Warm Greetings to all friends, fans, and students of Ted!

If you’re here for the first time we’d like to invite you to look through our past newsletters. There’s some very interesting articles and stories about Ted that you may enjoy reading. . They date back to 2006, and are rich with some history about the TedGreene com site and other info from those connected with its development, mainly Barbara Franklin, Ted’s partner for many years.

Before we get into the new lesson material, we’d like to share with you some words from guitarist/educator Rich Severson that he wrote for the Ted Greene Memorial Blog back in 2005. Rich is a former GIT instructor and studio veteran. Today Rich owns and operates, famous for its online study courses.

* * * * *

Ted was one of the kindest and gentlest souls I’ve ever met. He was always so nice to me. Last time we spoke he was reminiscing about the guitar I had 30 years ago. Ted remembered everything. He was a one of a kind.

I first met Ted in 1973. I was playing at a bowling alley in Reseda, CA, and the drummer of the band knew Dale Zdenek who owned a local music store. He invited Dale to come down to hear me play. Dale soon after offered me a job teaching at the store, and that’s when I met Ted. At that time Ted looked like a crazed hippy with long hair and a full beard. I had heard of Ted as a blues player, but after meeting him I realized he was into every form of music.

The first piece I heard him play was Bach on his Gibson 345 that had more switches on it then the space shuttle. He had installed capacitors to make it sound like a harpsichord. What a blessing it was to teach in the room next to Ted. When most teachers would have a cancellation, they would take a break. But Ted would say, “Come on in and let’s play,” or “Come on in, I want to show you something.” What a treat!

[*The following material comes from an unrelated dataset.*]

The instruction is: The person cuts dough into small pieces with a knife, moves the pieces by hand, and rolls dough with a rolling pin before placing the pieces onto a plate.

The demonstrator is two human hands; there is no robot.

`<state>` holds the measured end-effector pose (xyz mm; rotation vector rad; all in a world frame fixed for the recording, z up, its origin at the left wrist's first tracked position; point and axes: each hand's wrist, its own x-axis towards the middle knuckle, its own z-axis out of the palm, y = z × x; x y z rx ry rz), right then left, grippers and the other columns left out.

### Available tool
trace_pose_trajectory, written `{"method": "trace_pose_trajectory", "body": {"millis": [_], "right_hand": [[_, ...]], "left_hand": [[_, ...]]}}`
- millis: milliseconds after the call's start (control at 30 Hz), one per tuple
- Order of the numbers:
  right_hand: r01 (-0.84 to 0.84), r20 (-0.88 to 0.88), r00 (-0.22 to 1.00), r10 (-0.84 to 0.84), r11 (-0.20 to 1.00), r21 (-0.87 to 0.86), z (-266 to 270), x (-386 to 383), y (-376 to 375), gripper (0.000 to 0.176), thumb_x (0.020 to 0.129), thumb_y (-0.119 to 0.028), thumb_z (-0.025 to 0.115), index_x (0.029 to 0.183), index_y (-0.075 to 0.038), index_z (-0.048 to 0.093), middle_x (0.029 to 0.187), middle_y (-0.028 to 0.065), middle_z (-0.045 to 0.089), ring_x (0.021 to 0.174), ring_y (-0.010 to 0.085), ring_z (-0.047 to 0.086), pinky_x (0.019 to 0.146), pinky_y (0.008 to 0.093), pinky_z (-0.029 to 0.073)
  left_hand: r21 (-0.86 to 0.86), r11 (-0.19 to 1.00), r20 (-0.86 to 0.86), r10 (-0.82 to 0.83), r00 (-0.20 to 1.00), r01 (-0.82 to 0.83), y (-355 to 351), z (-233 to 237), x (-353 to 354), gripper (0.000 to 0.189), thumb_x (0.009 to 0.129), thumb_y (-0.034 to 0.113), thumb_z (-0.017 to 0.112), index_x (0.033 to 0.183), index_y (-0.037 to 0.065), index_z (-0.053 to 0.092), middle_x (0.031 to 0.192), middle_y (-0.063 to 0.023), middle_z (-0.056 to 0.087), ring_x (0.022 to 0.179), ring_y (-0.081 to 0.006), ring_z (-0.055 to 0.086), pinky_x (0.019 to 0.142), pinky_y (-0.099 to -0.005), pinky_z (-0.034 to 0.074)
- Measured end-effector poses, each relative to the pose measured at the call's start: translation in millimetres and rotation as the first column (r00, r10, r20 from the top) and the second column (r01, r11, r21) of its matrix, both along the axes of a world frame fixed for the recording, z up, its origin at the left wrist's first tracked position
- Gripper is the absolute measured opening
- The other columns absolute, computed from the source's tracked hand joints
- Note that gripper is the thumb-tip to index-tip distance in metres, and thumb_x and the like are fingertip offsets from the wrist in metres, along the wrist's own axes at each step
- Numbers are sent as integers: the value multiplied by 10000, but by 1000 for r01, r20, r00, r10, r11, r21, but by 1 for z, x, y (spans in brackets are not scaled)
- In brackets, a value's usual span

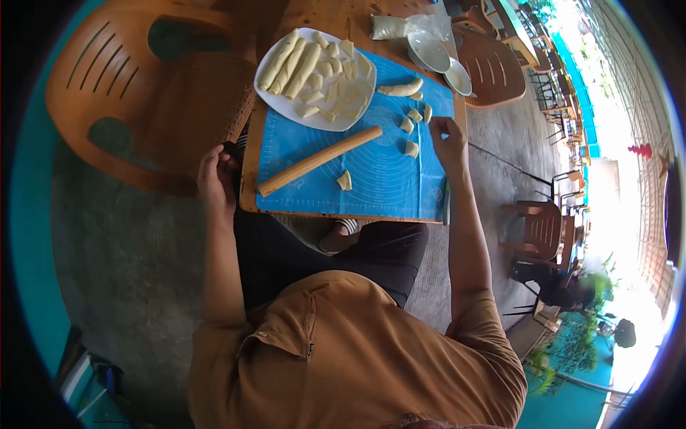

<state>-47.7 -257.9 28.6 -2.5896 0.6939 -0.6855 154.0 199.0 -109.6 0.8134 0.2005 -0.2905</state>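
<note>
My left hand (218,175) is beside the table's left edge, its fingers curled near a small dark object I cannot make out. My right hand (449,139) is over the right edge of the blue mat (379,182), thumb and finger bent together, close to several cut dough pieces (407,125). A longer dough strip (401,89) lies above them. The wooden rolling pin (320,161) rests diagonally on the mat, with one dough piece (345,180) below it. At the upper left, a white plate (286,112) holds dough rolls (286,63) and many small pieces.
Two bowls (429,51) (458,77) and a clear plastic bag (388,27) stand at the table's far right. A knife (446,203) lies along the mat's right edge. Brown chairs (128,79) (489,66) flank the table.
</note>
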Motion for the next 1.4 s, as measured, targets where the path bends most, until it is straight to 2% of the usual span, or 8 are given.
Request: {"method": "trace_pose_trajectory", "body": {"millis": [167, 233, 467, 533, 833, 1200, 1300, 1400], "right_hand": [[23, -12, 1000, -24, 1000, -18, -13, -51, 44, 236, 974, -115, 775, 1179, -5, 733, 1073, 182, 741, 963, 315, 743, 872, 440, 593], [25, 0, 1000, -25, 999, -21, -4, -57, 77, 256, 961, -96, 776, 1192, 4, 724, 1092, 196, 729, 991, 362, 726, 886, 464, 586], [-159, 6, 987, 160, 974, 162, -4, -45, 181, 255, 950, -194, 811, 1111, -7, 746, 1064, 163, 733, 984, 380, 716, 874, 468, 563], [-136, -3, 991, 136, 990, 34, -14, -39, 195, 289, 933, -264, 832, 1079, -29, 749, 1032, 147, 726, 989, 363, 708, 869, 467, 543], [-97, -44, 994, 100, 993, 61, -26, -21, 218, 310, 881, -287, 875, 1022, -70, 704, 1015, 107, 682, 1017, 326, 665, 889, 469, 478], [-192, 97, 980, 173, 951, 244, -30, -20, 226, 396, 861, -63, 821, 1206, -71, 626, 991, 89, 700, 981, 291, 701, 869, 458, 462], [-191, 171, 973, 153, 954, 233, -27, -26, 219, 408, 867, -52, 841, 1234, -56, 663, 966, 87, 694, 910, 261, 690, 883, 410, 514], [-255, 251, 949, 192, 934, 248, -11, -35, 214, 359, 894, -64, 854, 1214, -43, 693, 988, 81, 710, 895, 232, 688, 833, 360, 542]], "left_hand": [[49, 999, 71, 16, 997, -20, 4, 18, 15, 204, 1088, 184, 676, 1176, 12, 741, 951, -35, 667, 903, -153, 630, 856, -327, 534], [122, 990, 236, 41, 971, -72, -2, 46, 13, 203, 1081, 188, 689, 1172, 16, 743, 954, -34, 672, 890, -150, 631, 837, -323, 528], [420, 907, 543, -221, 810, -34, -39, 127, -36, 234, 1143, 217, 632, 1215, 11, 714, 966, -27, 687, 873, -96, 614, 824, -266, 520], [483, 875, 586, -313, 747, -12, -49, 138, -54, 199, 1152, 169, 612, 1210, 2, 704, 961, -18, 676, 890, -88, 615, 850, -260, 523], [500, 831, 575, -530, 623, 245, -65, 136, -95, 179, 1147, 123, 618, 1228, -18, 695, 970, -37, 686, 904, -88, 639, 846, -254, 541], [560, 776, 497, -594, 632, 290, -70, 115, -105, 181, 1140, 145, 638, 1227, 0, 704, 1027, -41, 716, 895, -93, 669, 833, -257, 558], [666, 680, 398, -672, 625, 307, -78, 112, -110, 204, 1118, 162, 672, 1269, 28, 705, 1113, -69, 743, 969, -123, 705, 863, -291, 577], [666, 705, 493, -661, 566, 243, -98, 106, -117, 232, 1113, 174, 678, 1300, 39, 703, 1140, -80, 752, 1004, -148, 725, 876, -299, 580]]}}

It was like a family at that store with Ted and Dale and his wife Linda and the others teachers. Ted also rewired my 1968 Gibson 335 during a student cancellation, because the volume control affected the tone. It was a manufacture flaw that he pointed out to Gibson, and which they later changed.

Ted showed me so many things. One evening as we were leaving the store after teaching all day, I told him how I would really like to learn how he did those harmonic rolls of his. So right there in the parking lot he pulled out his guitar and gave me a lesson. That’s how Ted was. When I sit down to play, so much of it I can say, “Ted showed me that,” – even about how to adjust a guitar neck. All of my teaching materials have the fingerprints of Ted’s work

I remember the day Dale received the first shipment of Ted’s Chord Chemistry book at the store. That day changed everything. Ted’s book took off, and so did Dale’s publishing business. Soon after, Dale closed the doors on the store and opened another in publishing. Ted moved his teaching to his home.

I was also blessed to have three books published by Dale, along with players like Tommy Tedesco, Joe Diorio, John Kurnick, Ron Anthony, Leon White, and of course Ted. Most of those books are now out of print except for Ted’s. Ted has always had an underground following from students searching for something new. After the store was sold, I only saw Ted at company parties where sometimes we would play together. But the real treat was to hear him play solo guitar. I still remember hearing his arrangement of “Angles We Have Heard on High” and seeing Tommy Tedesco’s jaw drop. His use of counterpoint, walking bass lines, harmonics, unusual chord voicings, and an overall great harmonic sense was just mind boggling.

The last couple of years I bugged Ted to come up to our Yosemite workshops. He always said, “Someday I will,” but everyone knows he barely got out of his house. I also wanted to interview him for our video magazine, but we never got together. Sadly, I dropped the ball on seeing him during my last trip to LA and didn’t call him.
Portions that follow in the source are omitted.